And only long term capital gains have the lower rate. Some capital gains are conventional income. With the 70% tax bracket, then billionaires would restructure their investments to make sure essentially all of their income was long term capital gains. This could mean that dividends would become even less in favor and replaced by more stock buybacks. Most of their investments are probably done by holding companies anyway, so they have lots of tax avoidance strategies to make sure that hardly anyone is ever actually paying that 70%.
Billionaires would make a token fuss about the 70%, but if that were the only change to the tax system, then they wouldn't be too concerned since they know they'll rarely pay it. It might make sense to settle on a less eye popping number like 50%, but also overhaul all the pass through rules, low corporate tax rates, estate tax thresholds, etc, to adjust the tax rates that they actually pay.

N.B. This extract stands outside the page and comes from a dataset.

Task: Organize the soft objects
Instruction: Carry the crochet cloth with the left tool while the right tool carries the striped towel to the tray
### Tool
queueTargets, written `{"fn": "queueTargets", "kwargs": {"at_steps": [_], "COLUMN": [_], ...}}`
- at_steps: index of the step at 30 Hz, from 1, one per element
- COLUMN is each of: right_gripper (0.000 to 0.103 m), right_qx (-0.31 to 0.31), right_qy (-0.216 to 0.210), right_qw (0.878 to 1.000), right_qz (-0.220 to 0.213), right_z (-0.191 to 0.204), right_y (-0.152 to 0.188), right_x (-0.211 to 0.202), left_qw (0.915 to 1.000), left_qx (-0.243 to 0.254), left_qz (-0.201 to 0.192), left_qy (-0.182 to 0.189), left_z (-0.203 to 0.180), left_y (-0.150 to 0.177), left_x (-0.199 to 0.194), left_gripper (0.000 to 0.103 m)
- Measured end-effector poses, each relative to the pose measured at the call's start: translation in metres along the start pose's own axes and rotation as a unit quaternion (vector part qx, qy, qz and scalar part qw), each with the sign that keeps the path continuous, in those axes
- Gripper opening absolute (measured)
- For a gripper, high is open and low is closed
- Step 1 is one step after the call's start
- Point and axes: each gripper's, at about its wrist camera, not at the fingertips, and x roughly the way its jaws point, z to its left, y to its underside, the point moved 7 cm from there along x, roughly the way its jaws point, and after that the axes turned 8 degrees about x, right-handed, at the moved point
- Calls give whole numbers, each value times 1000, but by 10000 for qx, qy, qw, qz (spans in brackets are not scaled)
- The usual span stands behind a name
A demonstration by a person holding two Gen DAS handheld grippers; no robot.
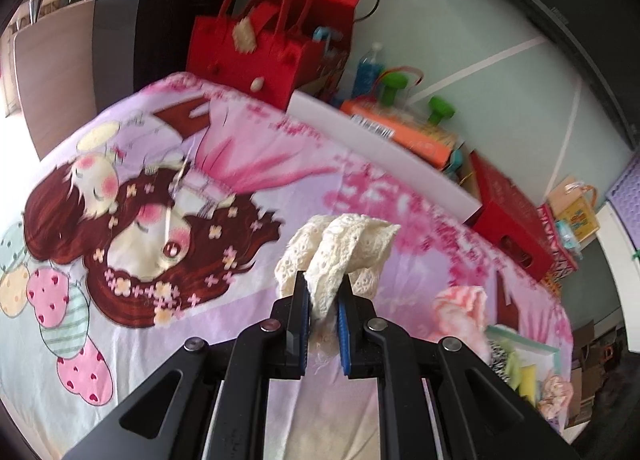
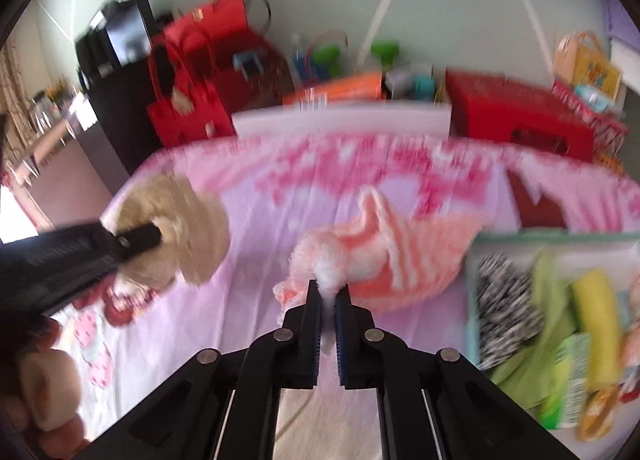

I don't fully understand the reasoning behind why there is a long term capital gains rate at all, and we would definitely need to at least tweak the long term capital gains tax brackets along with conventional income brackets. We haven't always had the different rates, and it seems workable to not have them. Same with qualified dividends. Seems like just a handout to the rich.

The best explanation I've heard for why we have long term capital gains rates is inflation. That if a very long term holding only grows at the rate of inflation, you get taxed as if it's grown a lot when you've actually made zero money. This is a legitimate problem in extremely long term investments, but it is a fairly minor one for investments nearer to the "long term" threshold. Just giving an across the board lower tax rate is a very blunt instrument for compensating for this issue. It seems like a much more sensible and direct solution to that problem to index the cost basis for the investment to inflation, multiplying the cost whenever they bought it by some inflation index to calculate their actual capital gains. Then charge regular income tax on that.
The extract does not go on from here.